- [Problem statement]
Look through the entries for the string "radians", and copy each line that holds it.

- [Dataset]
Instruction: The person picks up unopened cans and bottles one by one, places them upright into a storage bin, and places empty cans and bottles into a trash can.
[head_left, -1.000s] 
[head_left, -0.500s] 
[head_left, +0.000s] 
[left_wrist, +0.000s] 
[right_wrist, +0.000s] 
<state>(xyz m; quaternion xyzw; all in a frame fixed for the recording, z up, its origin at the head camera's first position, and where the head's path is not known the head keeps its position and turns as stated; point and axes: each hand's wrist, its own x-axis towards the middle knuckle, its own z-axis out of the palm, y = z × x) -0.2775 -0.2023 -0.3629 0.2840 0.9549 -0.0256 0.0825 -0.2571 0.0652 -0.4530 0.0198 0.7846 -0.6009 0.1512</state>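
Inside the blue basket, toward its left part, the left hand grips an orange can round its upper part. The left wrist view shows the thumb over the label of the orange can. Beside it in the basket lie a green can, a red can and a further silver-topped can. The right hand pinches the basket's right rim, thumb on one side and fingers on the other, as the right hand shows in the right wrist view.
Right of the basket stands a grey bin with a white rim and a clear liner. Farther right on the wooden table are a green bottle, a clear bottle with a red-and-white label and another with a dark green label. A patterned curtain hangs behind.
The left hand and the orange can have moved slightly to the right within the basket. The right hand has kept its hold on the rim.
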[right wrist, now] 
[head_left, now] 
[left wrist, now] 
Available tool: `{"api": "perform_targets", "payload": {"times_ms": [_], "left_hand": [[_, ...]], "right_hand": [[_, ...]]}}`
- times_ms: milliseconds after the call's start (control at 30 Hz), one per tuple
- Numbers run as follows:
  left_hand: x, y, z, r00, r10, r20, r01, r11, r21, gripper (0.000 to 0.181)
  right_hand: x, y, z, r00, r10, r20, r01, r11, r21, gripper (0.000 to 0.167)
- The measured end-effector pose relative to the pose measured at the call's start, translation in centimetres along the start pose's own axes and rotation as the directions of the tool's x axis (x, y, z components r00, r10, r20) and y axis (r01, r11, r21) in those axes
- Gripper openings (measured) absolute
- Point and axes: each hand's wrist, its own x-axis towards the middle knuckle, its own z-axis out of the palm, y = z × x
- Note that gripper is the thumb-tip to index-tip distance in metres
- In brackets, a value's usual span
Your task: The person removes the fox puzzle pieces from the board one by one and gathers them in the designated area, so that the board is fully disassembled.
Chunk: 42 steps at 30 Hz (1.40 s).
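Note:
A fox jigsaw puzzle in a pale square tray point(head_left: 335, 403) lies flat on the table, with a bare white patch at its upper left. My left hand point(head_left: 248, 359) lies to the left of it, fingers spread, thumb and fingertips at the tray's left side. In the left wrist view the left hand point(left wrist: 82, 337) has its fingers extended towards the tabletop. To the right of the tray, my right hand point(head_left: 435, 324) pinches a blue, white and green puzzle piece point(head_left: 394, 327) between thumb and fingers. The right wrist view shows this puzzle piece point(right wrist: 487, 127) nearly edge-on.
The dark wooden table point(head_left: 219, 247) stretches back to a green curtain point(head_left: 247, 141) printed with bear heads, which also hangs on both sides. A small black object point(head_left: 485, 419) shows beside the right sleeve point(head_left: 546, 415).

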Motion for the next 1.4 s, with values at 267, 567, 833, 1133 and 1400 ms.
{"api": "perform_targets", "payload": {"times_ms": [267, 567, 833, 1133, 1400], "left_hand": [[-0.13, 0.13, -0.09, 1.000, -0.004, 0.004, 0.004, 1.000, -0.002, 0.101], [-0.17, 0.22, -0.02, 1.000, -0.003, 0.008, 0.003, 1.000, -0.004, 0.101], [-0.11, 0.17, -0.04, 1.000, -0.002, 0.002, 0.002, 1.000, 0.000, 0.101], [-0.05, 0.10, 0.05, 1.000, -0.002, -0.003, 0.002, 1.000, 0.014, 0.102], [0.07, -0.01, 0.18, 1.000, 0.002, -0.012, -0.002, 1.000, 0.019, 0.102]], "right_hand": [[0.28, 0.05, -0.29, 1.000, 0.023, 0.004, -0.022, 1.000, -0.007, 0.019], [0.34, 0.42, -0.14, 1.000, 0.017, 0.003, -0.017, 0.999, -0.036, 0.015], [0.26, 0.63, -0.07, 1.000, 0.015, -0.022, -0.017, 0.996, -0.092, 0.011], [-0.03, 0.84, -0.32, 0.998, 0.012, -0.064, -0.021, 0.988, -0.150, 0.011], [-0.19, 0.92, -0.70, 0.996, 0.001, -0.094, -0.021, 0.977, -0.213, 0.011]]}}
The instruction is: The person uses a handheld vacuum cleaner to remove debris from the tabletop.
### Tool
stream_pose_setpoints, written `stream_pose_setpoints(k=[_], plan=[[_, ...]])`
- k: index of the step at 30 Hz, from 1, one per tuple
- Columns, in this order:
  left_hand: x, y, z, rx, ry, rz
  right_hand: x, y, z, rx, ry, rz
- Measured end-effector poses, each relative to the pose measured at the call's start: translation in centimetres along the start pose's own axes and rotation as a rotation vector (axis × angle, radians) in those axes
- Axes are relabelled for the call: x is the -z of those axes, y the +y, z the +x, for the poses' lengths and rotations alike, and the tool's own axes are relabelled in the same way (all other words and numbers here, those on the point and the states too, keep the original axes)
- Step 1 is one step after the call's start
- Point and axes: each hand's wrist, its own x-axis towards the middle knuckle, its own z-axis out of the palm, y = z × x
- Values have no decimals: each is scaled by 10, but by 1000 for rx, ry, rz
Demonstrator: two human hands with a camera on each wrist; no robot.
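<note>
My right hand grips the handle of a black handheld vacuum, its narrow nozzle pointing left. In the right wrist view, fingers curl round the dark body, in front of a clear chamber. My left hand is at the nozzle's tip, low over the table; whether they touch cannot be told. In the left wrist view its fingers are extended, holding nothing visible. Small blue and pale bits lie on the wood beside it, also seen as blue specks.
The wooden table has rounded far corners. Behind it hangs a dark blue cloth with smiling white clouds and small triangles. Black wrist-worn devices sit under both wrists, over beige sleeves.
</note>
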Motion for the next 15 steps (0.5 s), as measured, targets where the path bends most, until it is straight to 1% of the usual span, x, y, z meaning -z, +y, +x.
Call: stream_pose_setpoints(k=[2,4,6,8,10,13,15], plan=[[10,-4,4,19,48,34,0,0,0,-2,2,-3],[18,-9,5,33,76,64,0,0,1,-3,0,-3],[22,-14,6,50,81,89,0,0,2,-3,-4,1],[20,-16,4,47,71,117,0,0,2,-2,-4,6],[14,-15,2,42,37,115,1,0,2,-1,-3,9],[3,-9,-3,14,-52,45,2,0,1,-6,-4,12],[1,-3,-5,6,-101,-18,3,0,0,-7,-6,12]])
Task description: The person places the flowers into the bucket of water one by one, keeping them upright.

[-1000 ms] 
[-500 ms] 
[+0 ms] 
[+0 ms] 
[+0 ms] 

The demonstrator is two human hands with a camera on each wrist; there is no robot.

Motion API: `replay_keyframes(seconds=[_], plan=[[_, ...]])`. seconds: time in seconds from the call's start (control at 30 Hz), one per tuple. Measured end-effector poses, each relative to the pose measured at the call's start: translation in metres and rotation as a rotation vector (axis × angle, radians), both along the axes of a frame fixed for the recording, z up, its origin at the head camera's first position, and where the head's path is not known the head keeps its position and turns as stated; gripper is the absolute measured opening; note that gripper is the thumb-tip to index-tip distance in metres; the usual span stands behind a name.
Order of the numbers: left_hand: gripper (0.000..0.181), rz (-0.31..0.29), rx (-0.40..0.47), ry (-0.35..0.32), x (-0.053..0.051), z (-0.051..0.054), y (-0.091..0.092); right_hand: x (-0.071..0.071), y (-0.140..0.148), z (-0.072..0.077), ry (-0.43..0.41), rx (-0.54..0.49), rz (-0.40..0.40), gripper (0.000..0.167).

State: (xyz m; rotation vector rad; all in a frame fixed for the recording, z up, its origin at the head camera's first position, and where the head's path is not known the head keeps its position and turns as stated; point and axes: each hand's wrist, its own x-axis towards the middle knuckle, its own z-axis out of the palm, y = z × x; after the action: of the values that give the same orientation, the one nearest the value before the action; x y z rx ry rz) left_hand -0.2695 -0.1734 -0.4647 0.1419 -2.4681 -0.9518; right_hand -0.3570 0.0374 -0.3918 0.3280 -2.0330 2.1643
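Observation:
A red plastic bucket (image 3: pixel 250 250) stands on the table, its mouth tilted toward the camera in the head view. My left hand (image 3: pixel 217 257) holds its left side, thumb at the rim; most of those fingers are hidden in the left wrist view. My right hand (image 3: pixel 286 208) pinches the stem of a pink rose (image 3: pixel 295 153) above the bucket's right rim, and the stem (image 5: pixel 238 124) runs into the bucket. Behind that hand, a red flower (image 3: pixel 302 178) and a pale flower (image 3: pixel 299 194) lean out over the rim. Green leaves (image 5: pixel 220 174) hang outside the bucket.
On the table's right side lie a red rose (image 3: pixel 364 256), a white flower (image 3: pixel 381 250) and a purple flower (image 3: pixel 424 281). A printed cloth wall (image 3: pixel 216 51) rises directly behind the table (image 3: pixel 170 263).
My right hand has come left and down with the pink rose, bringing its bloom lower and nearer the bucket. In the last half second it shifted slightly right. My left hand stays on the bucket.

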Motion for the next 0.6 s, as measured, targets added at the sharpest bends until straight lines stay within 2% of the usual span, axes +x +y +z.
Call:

- [Answer section]
- Measured end-effector poses, each relative to the pose measured at the call's start: translation in centimetres along the start pose's own axes and rotation as a rotation vector (axis × angle, radians) in those axes
Motion API: `replay_keyframes(seconds=[_], plan=[[_, ...]])`. seconds: time in seconds from the call's start (control at 30 Hz), one per tuple. Measured end-effector poses, each relative to the pose measured at the call's start: translation in metres and rotation as a rotation vector (axis × angle, radians), both along the axes of a frame fixed for the recording, z up, its origin at the head camera's first position, and where the head's path is not known the head keeps its position and turns as stated; gripper is the absolute measured opening; note that gripper is the thumb-tip to index-tip distance in metres; the usual span stands behind a name.

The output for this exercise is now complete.